> [WORK TO COMPLETE]:
Repeat exactly the lines below that lie between the line with "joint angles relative" and the line with "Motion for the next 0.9", counting both of those lines as part of the answer.

> [DATA FOR ANALYSIS]:

::::

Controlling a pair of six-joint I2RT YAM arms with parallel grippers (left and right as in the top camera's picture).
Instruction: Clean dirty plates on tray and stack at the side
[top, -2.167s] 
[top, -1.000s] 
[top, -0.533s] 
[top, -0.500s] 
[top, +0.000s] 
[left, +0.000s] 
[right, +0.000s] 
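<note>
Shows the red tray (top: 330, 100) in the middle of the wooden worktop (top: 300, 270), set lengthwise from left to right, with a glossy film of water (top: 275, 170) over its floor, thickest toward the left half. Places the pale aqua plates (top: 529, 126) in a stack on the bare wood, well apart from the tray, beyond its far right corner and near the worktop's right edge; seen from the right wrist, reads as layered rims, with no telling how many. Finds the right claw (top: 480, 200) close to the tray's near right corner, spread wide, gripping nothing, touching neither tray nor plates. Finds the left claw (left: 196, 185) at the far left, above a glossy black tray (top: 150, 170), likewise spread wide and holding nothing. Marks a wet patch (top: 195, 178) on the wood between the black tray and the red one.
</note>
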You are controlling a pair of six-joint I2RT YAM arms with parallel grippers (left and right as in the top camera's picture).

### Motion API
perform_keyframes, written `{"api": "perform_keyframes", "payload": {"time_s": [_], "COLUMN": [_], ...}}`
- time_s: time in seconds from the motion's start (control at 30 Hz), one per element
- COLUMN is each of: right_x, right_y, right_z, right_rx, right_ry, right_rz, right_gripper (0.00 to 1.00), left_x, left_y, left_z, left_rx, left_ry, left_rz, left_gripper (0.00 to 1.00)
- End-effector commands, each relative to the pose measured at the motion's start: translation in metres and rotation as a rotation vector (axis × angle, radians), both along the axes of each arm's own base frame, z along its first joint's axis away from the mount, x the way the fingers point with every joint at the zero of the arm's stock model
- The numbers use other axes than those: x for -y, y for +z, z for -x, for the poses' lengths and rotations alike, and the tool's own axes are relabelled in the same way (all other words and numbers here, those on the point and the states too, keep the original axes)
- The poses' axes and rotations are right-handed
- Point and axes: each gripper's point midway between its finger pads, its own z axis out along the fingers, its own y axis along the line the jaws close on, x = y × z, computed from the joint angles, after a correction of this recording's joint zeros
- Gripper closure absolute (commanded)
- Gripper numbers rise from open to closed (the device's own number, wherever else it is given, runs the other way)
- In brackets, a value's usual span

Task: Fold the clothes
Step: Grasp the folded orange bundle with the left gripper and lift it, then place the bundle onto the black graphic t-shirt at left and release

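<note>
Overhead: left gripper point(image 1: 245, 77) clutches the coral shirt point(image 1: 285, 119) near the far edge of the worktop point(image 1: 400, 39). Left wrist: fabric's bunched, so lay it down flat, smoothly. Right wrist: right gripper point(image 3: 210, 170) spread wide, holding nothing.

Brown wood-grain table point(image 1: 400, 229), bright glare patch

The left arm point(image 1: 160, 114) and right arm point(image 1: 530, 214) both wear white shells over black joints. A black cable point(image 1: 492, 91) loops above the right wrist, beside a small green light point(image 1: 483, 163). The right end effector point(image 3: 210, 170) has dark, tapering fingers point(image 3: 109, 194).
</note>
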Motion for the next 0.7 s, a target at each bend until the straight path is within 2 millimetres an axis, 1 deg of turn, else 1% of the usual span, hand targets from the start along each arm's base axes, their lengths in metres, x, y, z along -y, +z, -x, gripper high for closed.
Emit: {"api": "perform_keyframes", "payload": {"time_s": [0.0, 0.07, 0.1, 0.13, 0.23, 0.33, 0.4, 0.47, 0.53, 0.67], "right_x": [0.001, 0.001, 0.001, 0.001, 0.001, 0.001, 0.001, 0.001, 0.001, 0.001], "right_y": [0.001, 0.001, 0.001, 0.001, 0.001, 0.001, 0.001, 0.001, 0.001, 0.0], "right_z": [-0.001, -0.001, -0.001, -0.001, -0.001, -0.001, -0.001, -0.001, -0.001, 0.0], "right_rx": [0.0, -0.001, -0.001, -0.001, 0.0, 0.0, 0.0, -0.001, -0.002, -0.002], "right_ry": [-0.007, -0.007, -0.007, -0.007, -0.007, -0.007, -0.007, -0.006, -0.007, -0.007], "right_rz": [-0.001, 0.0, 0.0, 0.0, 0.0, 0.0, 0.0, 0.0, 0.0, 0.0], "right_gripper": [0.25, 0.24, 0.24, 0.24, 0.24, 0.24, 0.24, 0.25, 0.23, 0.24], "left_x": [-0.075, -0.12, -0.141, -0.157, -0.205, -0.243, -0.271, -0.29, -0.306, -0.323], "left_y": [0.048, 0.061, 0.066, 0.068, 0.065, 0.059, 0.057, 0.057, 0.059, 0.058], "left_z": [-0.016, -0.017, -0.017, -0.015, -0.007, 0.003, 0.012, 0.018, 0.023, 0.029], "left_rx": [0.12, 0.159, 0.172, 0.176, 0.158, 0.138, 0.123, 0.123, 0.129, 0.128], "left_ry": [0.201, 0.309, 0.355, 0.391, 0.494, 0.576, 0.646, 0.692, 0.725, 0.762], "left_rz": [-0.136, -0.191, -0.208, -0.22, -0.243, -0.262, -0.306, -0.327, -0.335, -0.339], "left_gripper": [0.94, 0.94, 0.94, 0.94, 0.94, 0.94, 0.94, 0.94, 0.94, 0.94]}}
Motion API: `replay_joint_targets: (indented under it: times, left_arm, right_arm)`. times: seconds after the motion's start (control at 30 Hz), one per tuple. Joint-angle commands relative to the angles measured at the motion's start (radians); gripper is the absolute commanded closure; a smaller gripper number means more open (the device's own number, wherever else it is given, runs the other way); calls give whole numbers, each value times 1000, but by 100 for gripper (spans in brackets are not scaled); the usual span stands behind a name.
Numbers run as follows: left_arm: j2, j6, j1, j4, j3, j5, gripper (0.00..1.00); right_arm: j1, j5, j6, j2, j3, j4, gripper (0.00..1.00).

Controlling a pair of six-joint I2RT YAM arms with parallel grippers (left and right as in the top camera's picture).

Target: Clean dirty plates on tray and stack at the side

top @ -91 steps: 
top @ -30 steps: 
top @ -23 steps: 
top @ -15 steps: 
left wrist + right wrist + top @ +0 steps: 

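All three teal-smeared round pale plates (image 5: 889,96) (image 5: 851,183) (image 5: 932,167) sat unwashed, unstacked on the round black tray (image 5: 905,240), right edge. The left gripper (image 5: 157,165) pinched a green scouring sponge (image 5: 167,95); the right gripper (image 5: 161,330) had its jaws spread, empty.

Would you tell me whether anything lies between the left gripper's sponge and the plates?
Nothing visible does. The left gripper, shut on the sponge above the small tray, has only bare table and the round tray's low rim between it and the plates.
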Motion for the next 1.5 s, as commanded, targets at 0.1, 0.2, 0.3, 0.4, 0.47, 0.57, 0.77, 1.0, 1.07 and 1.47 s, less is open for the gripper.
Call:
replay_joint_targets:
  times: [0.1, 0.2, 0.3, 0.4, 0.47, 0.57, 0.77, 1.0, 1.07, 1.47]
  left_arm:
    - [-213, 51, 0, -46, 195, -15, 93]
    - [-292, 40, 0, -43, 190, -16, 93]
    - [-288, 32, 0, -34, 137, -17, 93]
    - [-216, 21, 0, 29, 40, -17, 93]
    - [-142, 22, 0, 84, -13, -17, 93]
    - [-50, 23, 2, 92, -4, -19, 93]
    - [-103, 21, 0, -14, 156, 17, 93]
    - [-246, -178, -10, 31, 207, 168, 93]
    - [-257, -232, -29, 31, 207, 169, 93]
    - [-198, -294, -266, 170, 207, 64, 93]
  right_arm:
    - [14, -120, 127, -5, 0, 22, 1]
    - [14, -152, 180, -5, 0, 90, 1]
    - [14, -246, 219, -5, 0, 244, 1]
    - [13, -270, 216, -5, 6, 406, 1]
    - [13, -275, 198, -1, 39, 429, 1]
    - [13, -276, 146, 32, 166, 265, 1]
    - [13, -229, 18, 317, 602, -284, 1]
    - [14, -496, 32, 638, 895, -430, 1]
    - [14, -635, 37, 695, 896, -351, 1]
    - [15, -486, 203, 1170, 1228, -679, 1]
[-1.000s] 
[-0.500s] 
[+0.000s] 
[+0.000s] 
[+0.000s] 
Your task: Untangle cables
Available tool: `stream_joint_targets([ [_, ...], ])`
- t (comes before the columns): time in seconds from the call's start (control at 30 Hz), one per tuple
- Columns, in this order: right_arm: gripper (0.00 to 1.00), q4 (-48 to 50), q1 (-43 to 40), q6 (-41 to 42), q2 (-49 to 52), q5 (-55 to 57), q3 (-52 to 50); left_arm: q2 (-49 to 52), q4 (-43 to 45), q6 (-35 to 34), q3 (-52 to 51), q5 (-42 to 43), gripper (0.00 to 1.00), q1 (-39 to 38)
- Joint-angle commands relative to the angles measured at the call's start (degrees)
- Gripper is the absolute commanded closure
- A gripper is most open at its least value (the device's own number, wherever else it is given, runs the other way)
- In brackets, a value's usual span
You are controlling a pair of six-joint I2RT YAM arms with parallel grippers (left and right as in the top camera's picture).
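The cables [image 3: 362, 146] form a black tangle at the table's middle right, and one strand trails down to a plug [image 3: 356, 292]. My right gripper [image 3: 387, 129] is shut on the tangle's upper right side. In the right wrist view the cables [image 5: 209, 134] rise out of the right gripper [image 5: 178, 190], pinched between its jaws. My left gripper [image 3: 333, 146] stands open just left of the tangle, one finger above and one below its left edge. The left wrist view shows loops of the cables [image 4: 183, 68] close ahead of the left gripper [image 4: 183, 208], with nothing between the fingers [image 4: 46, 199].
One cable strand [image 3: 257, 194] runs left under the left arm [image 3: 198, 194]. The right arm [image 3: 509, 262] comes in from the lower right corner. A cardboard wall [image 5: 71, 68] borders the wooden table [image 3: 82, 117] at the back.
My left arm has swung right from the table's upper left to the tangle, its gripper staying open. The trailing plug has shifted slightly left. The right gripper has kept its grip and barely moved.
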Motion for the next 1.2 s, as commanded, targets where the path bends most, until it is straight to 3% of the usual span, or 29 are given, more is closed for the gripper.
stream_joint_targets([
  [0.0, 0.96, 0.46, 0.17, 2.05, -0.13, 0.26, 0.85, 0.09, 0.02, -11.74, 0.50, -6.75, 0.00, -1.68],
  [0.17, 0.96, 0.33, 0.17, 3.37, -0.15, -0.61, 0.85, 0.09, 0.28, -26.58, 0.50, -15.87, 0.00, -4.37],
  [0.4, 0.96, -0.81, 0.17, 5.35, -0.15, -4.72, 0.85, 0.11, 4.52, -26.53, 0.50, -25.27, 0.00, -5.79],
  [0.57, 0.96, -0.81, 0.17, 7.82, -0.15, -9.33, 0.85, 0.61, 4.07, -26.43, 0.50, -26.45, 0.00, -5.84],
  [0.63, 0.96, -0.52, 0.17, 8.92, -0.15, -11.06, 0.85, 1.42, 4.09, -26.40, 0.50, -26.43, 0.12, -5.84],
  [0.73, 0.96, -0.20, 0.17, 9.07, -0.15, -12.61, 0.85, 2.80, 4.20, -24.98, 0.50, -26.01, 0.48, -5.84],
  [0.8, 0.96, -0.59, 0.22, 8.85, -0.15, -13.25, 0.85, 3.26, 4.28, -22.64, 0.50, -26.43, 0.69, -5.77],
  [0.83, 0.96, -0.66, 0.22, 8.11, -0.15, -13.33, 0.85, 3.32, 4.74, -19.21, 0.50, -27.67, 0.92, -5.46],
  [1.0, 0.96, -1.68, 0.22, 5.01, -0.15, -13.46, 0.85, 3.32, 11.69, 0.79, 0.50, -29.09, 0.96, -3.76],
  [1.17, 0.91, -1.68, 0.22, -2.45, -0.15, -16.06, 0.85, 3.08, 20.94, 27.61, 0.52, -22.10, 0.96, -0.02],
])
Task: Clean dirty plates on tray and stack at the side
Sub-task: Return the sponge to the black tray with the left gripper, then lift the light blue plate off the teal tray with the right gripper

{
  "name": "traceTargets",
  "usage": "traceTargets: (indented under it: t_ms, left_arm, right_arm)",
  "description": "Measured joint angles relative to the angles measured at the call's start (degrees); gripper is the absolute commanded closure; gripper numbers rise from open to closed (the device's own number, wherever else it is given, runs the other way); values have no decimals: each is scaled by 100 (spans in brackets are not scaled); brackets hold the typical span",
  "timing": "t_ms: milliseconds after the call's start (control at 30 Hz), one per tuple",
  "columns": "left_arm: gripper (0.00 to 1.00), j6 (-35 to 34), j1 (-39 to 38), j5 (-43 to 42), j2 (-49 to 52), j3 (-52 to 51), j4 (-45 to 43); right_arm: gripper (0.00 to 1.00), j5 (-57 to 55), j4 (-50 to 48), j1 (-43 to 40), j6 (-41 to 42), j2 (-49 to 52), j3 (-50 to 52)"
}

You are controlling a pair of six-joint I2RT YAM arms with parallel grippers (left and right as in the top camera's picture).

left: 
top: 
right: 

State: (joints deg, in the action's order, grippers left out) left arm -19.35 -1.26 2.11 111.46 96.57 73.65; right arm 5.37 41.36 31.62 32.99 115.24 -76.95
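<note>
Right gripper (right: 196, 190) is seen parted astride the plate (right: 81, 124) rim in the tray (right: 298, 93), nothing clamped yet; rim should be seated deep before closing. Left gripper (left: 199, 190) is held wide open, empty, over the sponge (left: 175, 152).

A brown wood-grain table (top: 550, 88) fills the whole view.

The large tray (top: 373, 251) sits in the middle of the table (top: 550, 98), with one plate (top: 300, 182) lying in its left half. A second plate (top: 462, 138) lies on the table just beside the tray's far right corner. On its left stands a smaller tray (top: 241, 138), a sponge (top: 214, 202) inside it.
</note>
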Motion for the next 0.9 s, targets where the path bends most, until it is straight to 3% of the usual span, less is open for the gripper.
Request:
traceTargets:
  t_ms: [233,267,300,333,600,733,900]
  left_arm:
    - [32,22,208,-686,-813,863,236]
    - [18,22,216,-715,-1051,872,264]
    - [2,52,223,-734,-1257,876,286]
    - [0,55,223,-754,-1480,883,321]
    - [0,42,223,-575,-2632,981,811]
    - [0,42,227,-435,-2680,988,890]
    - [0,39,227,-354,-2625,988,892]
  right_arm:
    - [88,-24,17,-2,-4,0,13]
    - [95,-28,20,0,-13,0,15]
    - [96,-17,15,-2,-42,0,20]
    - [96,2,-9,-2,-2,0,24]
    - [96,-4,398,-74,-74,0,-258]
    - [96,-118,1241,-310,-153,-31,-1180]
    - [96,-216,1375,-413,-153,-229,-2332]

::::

> [EXERCISE SOLUTION]:
  "description": "Measured joint angles relative to the angles measured at the call's start (degrees); gripper is the absolute commanded closure; gripper numbers rise from open to closed (the device's own number, wherever else it is given, runs the other way); values have no decimals: each is scaled by 100 (spans in brackets are not scaled); brackets hold the typical span",
  "timing": "t_ms: milliseconds after the call's start (control at 30 Hz), one per tuple",
  "columns": "left_arm: gripper (0.00 to 1.00), j6 (-35 to 34), j1 (-39 to 38), j5 (-43 to 42), j2 (-49 to 52), j3 (-52 to 51), j4 (-45 to 43); right_arm: gripper (0.00 to 1.00), j5 (-57 to 55), j4 (-50 to 48), j1 (-43 to 40), j6 (-41 to 42), j2 (-49 to 52), j3 (-50 to 52)"
}

You are controlling a pair of six-joint I2RT YAM arms with parallel grippers (left and right as in the top camera's picture).

left: 
top: 
right: 

State: (joints deg, in the action's order, grippers left out) left arm -19.35 -1.26 2.11 111.46 96.57 73.65; right arm 5.37 41.36 31.62 32.99 115.24 -76.95
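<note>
Right gripper (right: 196, 190) is seen parted astride the plate (right: 81, 124) rim in the tray (right: 298, 93), nothing clamped yet; rim should be seated deep before closing. Left gripper (left: 199, 190) is held wide open, empty, over the sponge (left: 175, 152).

A brown wood-grain table (top: 550, 88) fills the whole view.

The large tray (top: 373, 251) sits in the middle of the table (top: 550, 98), with one plate (top: 300, 182) lying in its left half. A second plate (top: 462, 138) lies on the table just beside the tray's far right corner. On its left stands a smaller tray (top: 241, 138), a sponge (top: 214, 202) inside it.
</note>
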Motion for the next 0.9 s, targets where the path bends most, until it is straight to 3% of the usual span, less is open for the gripper.

The answer requires nothing more.